Le chef conservateur Pierre Poilievre s’est engagé à l’abandonner s’il forme le prochain gouvernement – des élections fédérales doivent avoir lieu au plus tard à l’automne 2025.
“Ceux-là mêmes qui endurent des souffrances intolérables doivent s’adresser aux tribunaux et forcer le gouvernement à faire ce que la Charte des droits et libertés exige de lui”, a déclaré Downie.
Une interdiction pourrait-elle être contestée ?
Lorsqu’ils ont amendé la législation mise à jour sur l’aide à mourir, les sénateurs ont déclaré qu’ils estimaient qu’exclure les personnes atteintes de troubles mentaux de l’admissibilité équivalait à une discrimination au sens de la Charte.

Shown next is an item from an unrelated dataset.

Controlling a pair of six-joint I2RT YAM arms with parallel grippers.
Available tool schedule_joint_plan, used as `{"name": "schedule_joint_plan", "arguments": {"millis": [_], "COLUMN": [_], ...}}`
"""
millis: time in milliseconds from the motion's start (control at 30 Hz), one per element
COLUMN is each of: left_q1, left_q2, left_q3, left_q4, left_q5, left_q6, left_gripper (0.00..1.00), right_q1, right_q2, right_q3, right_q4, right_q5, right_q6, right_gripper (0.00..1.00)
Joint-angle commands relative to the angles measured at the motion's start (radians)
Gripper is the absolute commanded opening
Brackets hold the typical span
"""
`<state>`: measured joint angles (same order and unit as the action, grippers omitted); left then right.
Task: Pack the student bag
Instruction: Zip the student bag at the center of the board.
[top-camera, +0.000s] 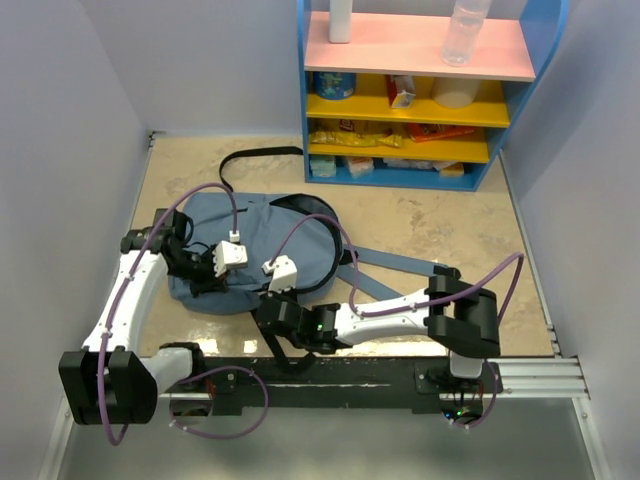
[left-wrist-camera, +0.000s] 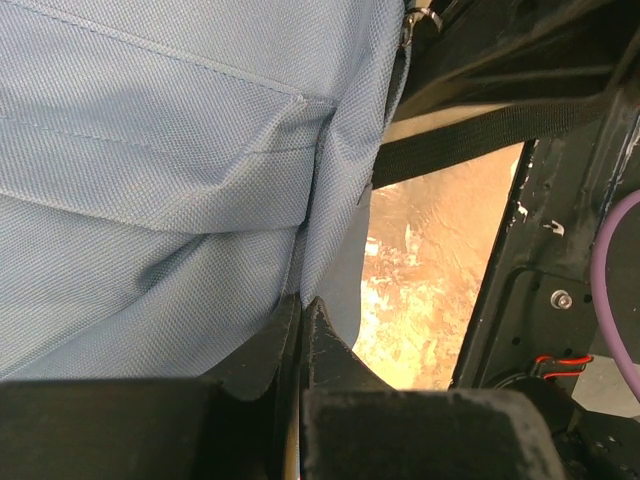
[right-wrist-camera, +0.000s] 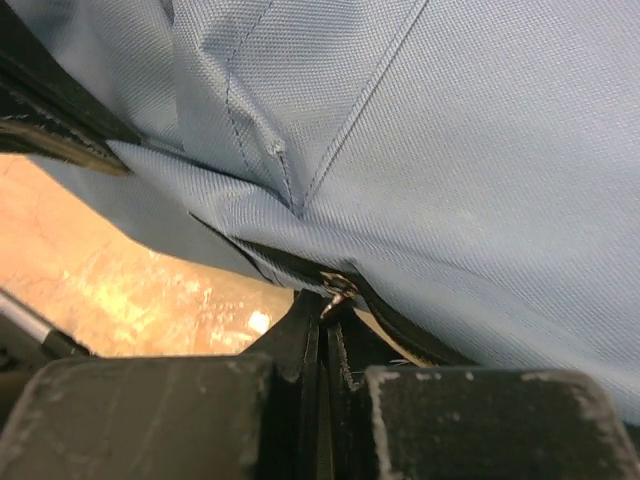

Les critiques affirment qu’aucun tribunal ni aucune loi ne force actuellement la main du gouvernement sur cette question.
Lemmens, ainsi qu’une foule d’autres professeurs de droit à travers le pays, ont publié une lettre ouverte au début de cette année, affirmant qu’il était « imprudent » de suggérer que le droit constitutionnel à l’aide médicale à mourir pour de tels patients serait reconnu par les tribunaux.
“En fait, il y a au contraire un argument fort à faire valoir selon lequel la Charte exige une protection adéquate et égale contre le décès prématuré de toutes les personnes handicapées”, peut-on lire dans la lettre.
Lemmens a déclaré qu’il espère que le comité reconnaîtra dans son rapport, qui, selon les libéraux, éclairera leurs prochaines étapes, qu’il y a des experts en droit constitutionnel qui affirment « qu’il n’y a pas d’obligation constitutionnelle claire » pour une nouvelle expansion de la maladie mentale.
Pourtant, d’autres préviennent que de futures contestations judiciaires sont inévitables.
Shelley Birenbaum, de l’Association du Barreau canadien, a déclaré que les personnes atteintes de maladie mentale ont droit à la même « autonomie et autodétermination » en ce qui concerne leur santé que celles souffrant d’une maladie physique.
“Une exclusion totale… de toutes les personnes souffrant d’une maladie mentale comme seule condition sous-jacente est susceptible d’être contestée constitutionnellement car elle viole les garanties d’égalité, de sécurité et de liberté de la Charte canadienne des droits et libertés”, a déclaré l’avocat torontois, qui a présidé le groupe de travail sur la fin de vie de l’association.